> **What you should do**: Please return the lines of the data that contain "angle".

> **Input data**:

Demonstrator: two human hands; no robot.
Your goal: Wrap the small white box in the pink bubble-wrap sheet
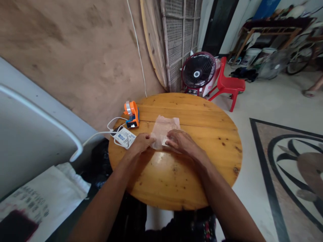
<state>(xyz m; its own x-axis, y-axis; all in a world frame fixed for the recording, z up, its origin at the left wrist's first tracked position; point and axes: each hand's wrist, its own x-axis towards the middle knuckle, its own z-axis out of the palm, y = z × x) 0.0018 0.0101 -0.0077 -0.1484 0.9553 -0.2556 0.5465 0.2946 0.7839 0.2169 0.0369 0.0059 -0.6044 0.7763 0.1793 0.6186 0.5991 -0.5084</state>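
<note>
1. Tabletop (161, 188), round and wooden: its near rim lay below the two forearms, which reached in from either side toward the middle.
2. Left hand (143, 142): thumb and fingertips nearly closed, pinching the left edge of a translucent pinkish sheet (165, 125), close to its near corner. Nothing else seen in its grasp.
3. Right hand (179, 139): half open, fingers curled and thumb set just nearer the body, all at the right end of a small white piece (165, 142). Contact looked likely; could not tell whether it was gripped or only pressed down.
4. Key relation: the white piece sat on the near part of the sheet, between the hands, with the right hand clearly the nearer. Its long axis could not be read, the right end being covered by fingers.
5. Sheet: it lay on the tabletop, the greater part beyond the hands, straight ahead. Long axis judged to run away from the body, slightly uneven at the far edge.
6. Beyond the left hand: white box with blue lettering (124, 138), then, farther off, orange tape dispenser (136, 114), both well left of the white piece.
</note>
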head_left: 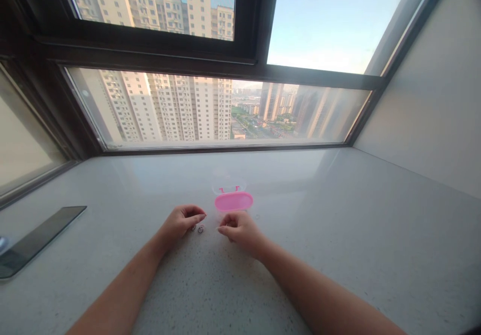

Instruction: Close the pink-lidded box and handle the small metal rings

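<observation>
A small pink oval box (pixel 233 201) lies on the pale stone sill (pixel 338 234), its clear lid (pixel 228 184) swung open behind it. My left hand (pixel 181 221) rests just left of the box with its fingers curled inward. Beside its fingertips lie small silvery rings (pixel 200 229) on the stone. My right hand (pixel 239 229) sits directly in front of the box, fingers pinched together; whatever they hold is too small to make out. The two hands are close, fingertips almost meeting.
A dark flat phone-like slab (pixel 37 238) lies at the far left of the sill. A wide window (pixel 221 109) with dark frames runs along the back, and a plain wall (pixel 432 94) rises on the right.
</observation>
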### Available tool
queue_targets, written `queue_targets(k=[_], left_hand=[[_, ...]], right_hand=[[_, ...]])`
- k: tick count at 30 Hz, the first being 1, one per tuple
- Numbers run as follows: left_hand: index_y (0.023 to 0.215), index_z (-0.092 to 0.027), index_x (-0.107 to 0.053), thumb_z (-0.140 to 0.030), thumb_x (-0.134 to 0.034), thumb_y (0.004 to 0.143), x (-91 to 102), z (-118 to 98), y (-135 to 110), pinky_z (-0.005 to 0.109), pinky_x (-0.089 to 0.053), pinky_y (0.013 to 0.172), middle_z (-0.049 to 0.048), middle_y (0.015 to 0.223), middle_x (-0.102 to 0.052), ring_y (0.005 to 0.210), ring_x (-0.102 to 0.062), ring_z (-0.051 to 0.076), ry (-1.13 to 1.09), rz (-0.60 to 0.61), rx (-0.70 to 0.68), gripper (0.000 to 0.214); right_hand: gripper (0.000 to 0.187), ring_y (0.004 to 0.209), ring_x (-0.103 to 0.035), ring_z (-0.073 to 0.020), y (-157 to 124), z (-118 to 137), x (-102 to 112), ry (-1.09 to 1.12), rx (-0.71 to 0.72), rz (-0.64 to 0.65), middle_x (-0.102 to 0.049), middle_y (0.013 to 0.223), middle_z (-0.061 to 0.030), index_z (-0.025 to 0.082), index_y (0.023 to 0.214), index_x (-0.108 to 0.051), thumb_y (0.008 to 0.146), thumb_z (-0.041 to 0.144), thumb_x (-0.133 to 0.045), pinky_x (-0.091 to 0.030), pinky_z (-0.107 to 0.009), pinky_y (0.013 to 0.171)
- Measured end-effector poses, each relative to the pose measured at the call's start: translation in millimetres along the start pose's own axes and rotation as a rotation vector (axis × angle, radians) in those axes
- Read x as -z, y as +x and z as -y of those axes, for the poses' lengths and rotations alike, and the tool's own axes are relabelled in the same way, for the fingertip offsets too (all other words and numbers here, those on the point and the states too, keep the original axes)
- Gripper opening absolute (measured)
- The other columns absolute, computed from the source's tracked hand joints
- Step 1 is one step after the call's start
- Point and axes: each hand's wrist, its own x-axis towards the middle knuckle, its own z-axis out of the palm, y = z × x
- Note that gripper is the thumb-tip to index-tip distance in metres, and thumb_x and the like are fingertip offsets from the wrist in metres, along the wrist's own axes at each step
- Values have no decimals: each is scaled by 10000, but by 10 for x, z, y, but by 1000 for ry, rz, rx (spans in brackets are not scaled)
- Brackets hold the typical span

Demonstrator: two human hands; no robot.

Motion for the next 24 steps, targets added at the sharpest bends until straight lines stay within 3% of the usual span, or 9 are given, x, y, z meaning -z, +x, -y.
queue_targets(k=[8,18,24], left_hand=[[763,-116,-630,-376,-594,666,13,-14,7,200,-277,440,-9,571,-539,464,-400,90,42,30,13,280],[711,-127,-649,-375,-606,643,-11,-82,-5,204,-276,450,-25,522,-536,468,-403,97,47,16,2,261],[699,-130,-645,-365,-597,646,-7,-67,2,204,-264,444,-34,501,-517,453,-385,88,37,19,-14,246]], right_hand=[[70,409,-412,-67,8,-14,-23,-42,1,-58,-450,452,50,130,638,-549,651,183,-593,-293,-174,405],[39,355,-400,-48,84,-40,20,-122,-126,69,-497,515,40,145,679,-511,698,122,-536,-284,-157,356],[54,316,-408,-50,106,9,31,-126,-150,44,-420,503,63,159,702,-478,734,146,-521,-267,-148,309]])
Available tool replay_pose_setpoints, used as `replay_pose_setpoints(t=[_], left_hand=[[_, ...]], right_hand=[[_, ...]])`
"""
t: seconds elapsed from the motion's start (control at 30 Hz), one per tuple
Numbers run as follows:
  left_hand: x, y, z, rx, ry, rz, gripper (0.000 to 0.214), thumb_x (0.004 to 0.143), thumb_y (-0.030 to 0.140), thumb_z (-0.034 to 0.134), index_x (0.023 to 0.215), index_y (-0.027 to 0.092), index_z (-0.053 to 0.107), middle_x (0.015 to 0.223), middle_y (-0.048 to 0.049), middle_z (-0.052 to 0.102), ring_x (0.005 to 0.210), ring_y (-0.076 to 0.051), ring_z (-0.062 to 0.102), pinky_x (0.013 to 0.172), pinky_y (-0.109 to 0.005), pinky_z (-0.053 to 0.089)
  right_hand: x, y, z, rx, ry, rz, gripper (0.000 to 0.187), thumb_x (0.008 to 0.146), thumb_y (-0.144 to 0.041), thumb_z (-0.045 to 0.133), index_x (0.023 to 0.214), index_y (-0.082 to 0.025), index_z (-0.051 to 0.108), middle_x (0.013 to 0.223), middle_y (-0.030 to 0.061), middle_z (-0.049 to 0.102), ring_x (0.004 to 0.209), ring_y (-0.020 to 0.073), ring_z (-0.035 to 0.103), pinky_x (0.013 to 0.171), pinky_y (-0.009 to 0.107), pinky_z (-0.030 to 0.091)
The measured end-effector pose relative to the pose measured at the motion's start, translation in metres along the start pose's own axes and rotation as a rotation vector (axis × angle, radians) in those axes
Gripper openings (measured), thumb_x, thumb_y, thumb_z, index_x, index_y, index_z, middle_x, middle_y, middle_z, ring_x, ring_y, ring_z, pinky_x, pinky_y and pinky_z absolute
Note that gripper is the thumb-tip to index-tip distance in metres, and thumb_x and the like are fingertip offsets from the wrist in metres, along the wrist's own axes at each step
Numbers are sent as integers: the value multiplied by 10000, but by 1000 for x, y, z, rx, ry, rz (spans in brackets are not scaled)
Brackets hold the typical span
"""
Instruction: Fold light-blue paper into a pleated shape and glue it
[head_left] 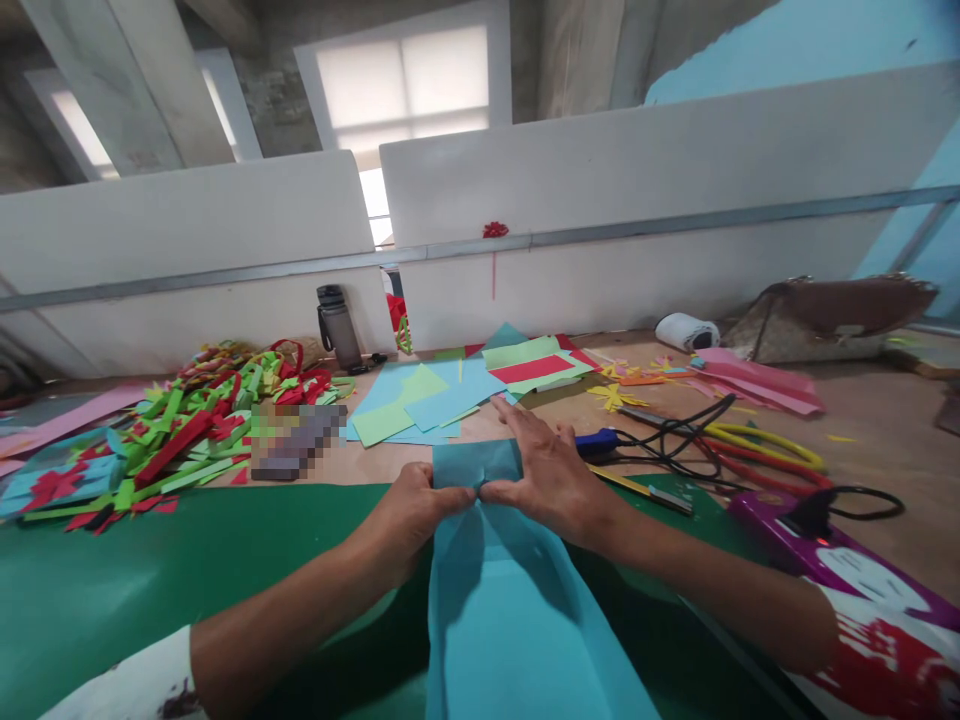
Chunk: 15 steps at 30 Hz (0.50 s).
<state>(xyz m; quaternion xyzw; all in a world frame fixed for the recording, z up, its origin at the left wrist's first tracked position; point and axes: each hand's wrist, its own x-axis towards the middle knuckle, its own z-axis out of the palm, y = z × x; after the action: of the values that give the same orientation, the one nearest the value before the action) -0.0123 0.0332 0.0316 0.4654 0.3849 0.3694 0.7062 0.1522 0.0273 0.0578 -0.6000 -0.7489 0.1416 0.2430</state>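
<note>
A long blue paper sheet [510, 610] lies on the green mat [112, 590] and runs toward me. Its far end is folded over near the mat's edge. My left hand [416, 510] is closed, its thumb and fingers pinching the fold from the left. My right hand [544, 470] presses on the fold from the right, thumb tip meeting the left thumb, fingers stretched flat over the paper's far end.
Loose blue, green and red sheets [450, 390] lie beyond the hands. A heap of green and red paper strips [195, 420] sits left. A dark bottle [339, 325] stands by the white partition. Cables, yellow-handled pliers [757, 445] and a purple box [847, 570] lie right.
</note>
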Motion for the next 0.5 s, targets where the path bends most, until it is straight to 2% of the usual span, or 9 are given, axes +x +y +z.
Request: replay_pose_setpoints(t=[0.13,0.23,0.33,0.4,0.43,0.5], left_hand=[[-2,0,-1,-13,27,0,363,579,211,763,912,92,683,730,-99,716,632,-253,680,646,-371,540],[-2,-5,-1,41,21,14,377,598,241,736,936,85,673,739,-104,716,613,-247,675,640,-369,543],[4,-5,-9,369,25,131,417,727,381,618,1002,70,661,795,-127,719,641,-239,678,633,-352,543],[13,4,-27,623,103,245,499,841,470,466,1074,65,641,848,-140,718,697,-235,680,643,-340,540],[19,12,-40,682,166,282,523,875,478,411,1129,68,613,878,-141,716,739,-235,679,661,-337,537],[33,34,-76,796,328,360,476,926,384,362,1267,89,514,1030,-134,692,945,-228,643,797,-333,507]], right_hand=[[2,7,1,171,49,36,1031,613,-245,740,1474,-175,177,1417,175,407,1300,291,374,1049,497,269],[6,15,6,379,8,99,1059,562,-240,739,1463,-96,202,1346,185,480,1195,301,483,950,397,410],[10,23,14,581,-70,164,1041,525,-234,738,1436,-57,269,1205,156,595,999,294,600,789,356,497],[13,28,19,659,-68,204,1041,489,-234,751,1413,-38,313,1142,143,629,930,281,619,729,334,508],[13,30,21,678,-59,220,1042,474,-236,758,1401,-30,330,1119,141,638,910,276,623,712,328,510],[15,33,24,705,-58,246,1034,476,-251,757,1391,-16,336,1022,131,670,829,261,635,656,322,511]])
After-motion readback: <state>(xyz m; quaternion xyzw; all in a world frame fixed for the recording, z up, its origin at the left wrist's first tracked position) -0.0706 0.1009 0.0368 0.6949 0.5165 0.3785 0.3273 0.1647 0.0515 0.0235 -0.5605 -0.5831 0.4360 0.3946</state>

> **Answer section**:
- Measured end-effector poses, each relative to the pose measured at the call's start: translation in millimetres along the start pose's own axes and rotation as a rotation vector (axis × angle, radians) in those axes
The measured end-effector pose relative to the pose measured at the motion's start, translation in metres along the start pose's own axes and rotation as a rotation vector (axis × angle, radians) in those axes

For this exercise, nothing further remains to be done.